All abstracts

Andrew Clark Andrew Clark: Can I trust my television? The rise of untrusted appliances

John Stewart, Vice President and Chief Security Officer of Cisco reported in 2010 that by the end of the year each of us would have on average 5 ip connected devices. He further predicted that by the end of 2013 we would each have 140 devices (a world population in excess of 1 Trillion devices). One catalyst for this change is the exponential growth of ip based appliances such as IPTV, Blu Ray and even refrigerators! Combine this with smartphones and wifi enabled players and we realise that the very shape of our personal networks is changing. For many years we have relied on a protective security model where the end point devices can exert some measure of control (anti virus, anti malware etc) but these new appliances will not have the capability to undertake the same level of protection. We will need new approaches to protective security that will have to harness the power of the network. In this talk I shall seek to expose how challenging this will be and discuss the degree to which the (security naiive?) user can reasonably be expected to play a role.

Heather Lipford Heather Lipford: Personal Privacy Management

A variety of online and mobile applications allow people to post and share photos and documents, personal and contact information, relationships with people and organizations, and location and activities. The goal of all of these applications is to allow people to share useful information with each other for social benefits, and with organizations for customized and useful services. Yet, users are required to act as administrators for all of their own data, managing who can access which pieces of information in which circumstances. On one hand, users can seem oblivious to the security and privacy of their information, doing little to protect their personal data. On the other hand, there has been much media coverage and even consumer backlash over privacy issues. In this talk, I will present the results of several projects aimed at understanding and addressing the privacy needs of users. Our research demonstrates that users do have privacy concerns and problems, and could benefit from greater awareness and control over the sharing of their information. We have designed several new access control mechanisms and interfaces to address these problems, aimed at maintaining the benefits of information sharing while reducing the risks information disclosures.

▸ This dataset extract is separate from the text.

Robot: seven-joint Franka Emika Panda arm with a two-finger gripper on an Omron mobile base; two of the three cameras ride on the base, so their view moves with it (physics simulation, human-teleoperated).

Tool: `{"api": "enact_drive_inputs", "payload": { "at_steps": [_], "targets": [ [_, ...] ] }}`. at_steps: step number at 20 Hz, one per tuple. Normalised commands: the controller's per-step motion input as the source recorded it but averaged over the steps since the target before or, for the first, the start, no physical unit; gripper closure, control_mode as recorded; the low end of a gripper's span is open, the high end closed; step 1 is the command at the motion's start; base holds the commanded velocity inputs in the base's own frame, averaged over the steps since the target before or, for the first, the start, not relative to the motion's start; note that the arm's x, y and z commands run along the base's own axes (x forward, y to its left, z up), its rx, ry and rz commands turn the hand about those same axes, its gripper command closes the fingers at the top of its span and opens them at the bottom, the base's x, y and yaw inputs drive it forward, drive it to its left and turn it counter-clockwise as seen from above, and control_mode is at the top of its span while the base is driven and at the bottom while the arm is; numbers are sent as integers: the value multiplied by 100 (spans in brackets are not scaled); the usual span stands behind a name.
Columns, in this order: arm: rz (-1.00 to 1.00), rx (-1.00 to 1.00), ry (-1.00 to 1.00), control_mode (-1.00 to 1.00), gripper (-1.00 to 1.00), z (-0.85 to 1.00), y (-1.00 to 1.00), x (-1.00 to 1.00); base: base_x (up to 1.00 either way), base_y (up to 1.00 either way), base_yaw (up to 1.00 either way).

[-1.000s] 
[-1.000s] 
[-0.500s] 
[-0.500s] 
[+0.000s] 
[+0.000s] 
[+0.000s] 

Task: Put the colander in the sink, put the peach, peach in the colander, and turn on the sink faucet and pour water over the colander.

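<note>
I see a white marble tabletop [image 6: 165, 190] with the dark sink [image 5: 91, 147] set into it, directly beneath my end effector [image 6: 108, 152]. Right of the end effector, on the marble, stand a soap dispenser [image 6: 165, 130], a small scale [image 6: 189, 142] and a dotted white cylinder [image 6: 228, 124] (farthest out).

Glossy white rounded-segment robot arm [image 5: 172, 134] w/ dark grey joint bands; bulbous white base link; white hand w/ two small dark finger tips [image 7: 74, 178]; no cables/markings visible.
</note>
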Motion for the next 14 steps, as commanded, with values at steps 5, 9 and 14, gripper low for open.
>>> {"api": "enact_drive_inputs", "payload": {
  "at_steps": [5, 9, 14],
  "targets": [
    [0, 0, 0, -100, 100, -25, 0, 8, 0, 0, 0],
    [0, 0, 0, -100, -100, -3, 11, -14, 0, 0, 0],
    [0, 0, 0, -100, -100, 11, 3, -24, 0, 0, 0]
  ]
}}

Angela Sasse Angela Sasse: Re-engineering security thinking

There has been a significant amount of research on usable security over the past decade. Much of this work has focussed on "making it easier for users" to understand security mechanisms, and operating them correctly. A deeper examination of usability principles, however, suggest that a fundamental re-thinking of security thinking is required. Traditionally, people have been regarded as a components whose behaviour is controlled by security policies, and who need to be taught to use security controls correctly. The impact of this approach on individual and organisational productivity has not been considered. As the number of systems and services that people interact with have increased, employees and consumers have become overwhelmed by the demands placed on them in the name of security - examples include the number of passwords and PINs people are expected to remember, and the number of patches, updates and warnings they encounter every day. We need to re-consider the way we design systems - security and usability requirements need to be integrated, and user interaction with security mechanisms minimised. The talk will draw on recent research in economics of security and software engineering, which have produced methods and tools for realising these goals in practice.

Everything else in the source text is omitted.